(SOURCE DATA)
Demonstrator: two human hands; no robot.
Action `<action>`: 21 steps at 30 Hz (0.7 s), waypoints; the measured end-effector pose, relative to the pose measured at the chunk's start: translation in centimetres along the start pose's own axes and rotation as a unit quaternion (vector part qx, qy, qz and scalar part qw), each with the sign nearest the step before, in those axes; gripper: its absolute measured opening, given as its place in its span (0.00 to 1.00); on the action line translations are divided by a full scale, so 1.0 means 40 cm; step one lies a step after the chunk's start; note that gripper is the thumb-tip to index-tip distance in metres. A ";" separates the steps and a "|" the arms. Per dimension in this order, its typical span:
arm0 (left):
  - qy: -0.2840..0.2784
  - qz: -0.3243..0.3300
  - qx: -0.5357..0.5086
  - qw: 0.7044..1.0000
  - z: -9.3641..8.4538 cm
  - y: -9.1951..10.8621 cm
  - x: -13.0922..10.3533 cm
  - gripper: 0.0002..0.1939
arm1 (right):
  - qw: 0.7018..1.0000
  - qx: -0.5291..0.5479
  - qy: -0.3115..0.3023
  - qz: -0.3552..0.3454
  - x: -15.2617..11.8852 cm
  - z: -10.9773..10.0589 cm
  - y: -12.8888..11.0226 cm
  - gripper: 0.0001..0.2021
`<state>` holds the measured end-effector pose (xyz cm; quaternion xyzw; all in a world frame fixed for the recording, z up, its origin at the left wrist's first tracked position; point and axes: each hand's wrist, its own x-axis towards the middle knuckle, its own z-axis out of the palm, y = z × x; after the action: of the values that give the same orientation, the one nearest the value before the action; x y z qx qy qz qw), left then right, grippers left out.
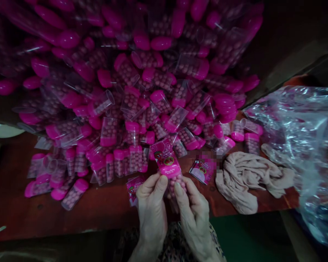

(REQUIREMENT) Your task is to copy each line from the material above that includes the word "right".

(EXPECTED OUTPUT)
arm1 (right):
`<state>` holds the measured end-effector pose (xyz cm; quaternion xyzw; all in a world frame fixed for the recording, z up, its origin at the left wrist's first tracked position; point and axes: each hand's wrist, its own x-axis towards the middle knuckle, its own z-axis out of the palm, y = z × x; after the action: of the values that give the same orientation, the one nearest the value before the action; x y z qx qy qz qw), left then right, grippers left out.

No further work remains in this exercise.